*What to work on*: Skip the pictures. Set down, word for word, the lines from the start of the material up to and including the line with "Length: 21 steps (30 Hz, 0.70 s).".

*Data below*:
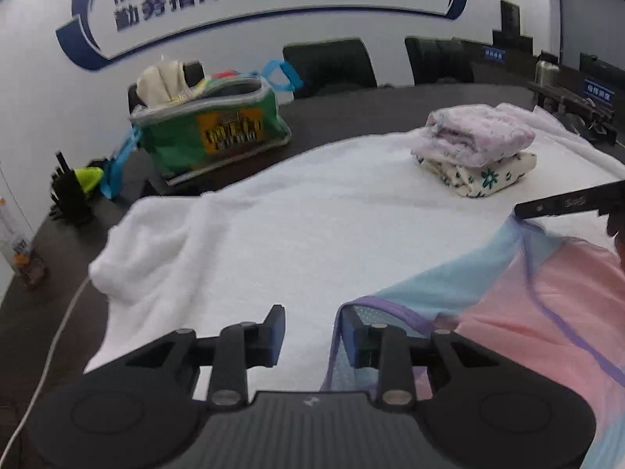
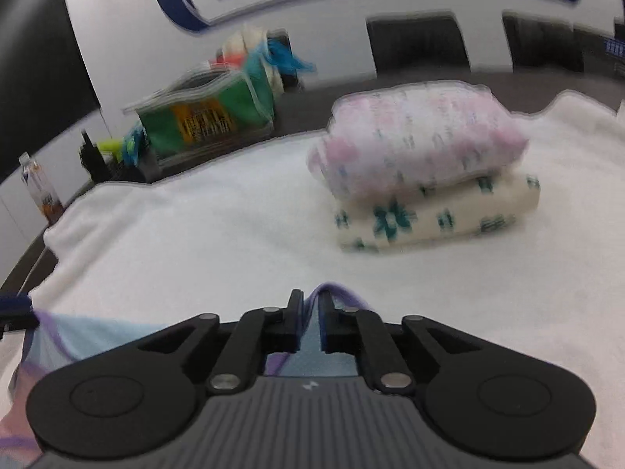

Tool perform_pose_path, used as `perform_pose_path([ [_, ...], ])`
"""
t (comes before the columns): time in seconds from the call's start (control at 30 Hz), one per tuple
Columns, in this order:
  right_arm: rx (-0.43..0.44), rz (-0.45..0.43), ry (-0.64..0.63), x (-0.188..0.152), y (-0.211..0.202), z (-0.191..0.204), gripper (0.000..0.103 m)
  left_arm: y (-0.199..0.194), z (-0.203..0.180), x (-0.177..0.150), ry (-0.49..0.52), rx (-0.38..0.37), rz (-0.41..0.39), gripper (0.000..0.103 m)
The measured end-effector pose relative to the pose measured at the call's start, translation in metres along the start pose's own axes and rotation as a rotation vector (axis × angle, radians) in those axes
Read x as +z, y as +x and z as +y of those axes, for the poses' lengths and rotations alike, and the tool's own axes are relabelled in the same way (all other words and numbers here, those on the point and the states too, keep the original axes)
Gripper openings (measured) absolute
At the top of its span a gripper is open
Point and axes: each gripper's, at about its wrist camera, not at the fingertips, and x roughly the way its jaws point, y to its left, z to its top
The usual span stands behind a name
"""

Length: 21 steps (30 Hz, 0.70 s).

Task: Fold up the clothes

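A white towel (image 1: 312, 234) covers the dark grey table (image 1: 390, 105). The garment (image 1: 547, 293) is pale pink and light blue with purple trim. The upper folded cloth (image 2: 414, 136) is white with a pink print; the lower one (image 2: 437, 211) is cream with teal flowers. The bag (image 1: 207, 133) is green with a yellow label and blue handles. The tongs (image 2: 310, 320) are black with blue pads.
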Motion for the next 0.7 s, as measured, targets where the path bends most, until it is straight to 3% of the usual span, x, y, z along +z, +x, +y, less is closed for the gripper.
perform_pose_path([
  [0.03,0.006,0.012,-0.003,0.001,-0.005,-0.005,0.018,-0.015,0.0,-0.007,-0.009,-0.004,-0.025,0.032],
  [0.07,-0.002,-0.028,-0.032,-0.004,-0.025,-0.01,0.037,-0.033,0.0,-0.018,-0.018,-0.02,-0.047,0.037],
  [0.13,0.015,-0.064,-0.081,-0.021,-0.069,-0.021,0.066,-0.073,-0.002,-0.049,-0.043,-0.111,-0.102,0.047],
  [0.17,0.042,-0.071,-0.105,-0.033,-0.091,-0.026,0.067,-0.091,-0.003,-0.064,-0.063,-0.159,-0.128,0.052],
  [0.23,0.099,-0.067,-0.169,-0.061,-0.132,-0.032,0.067,-0.109,-0.017,-0.093,-0.086,-0.243,-0.124,0.052],
  [0.3,0.137,-0.028,-0.222,-0.091,-0.153,-0.026,0.066,-0.107,-0.04,-0.117,-0.11,-0.309,-0.099,0.052],
  [0.43,0.218,0.075,-0.283,-0.144,-0.171,-0.005,0.066,-0.081,-0.091,-0.138,-0.055,-0.303,-0.028,0.049],
  [0.5,0.217,0.064,-0.399,-0.167,-0.179,0.008,0.065,-0.072,-0.096,-0.142,-0.104,-0.303,-0.014,0.044],
  [0.53,0.222,0.052,-0.459,-0.178,-0.183,0.012,0.063,-0.068,-0.099,-0.144,-0.129,-0.303,-0.008,0.039],
  [0.63,0.233,0.04,-0.537,-0.196,-0.182,0.017,0.023,-0.073,-0.099,-0.147,-0.14,-0.281,-0.016,0.004],
  [0.67,0.242,0.028,-0.531,-0.196,-0.182,0.016,0.005,-0.075,-0.096,-0.149,-0.167,-0.301,-0.006,0.004],
  [0.7,0.25,0.016,-0.526,-0.197,-0.182,0.015,0.004,-0.078,-0.092,-0.15,-0.195,-0.322,0.003,0.003],
])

*Output below*:
Tool perform_pose_path, used as `perform_pose_path([ [_, ...], ])`
"""
t (comes before the columns): time in seconds from the call's start (control at 30 Hz), one per tuple
Columns, in this order:
  right_arm: rx (-0.43..0.44), rz (-0.45..0.43), ry (-0.64..0.63), x (-0.188..0.152), y (-0.211..0.202), z (-0.191..0.204), gripper (0.000..0.103 m)
  left_arm: y (-0.199..0.194), z (-0.203..0.180), x (-0.177..0.150), ry (-0.49..0.52), rx (-0.38..0.37), rz (-0.41..0.39), gripper (0.000..0.103 m)
The measured end-effector pose relative to the pose measured at the call's start, translation in metres along the start pose's own axes and rotation as a rotation vector (axis × angle, radians) in those axes
Read x as +z, y as +x and z as +y of those axes, for the poses' lengths and rotations alike, and the tool's own axes are relabelled in the same way (all other words and numbers here, those on the point and the states too, keep the original axes)
Gripper openings (measured) absolute
At the top of its span a gripper is open
Point and axes: each gripper's, at about its wrist camera, not at the fingertips, and x roughly the way its jaws point, y to its left, z to its top
The usual span stands behind a name
"""

Length: 21 steps (30 Hz, 0.70 s).

This completes the required output.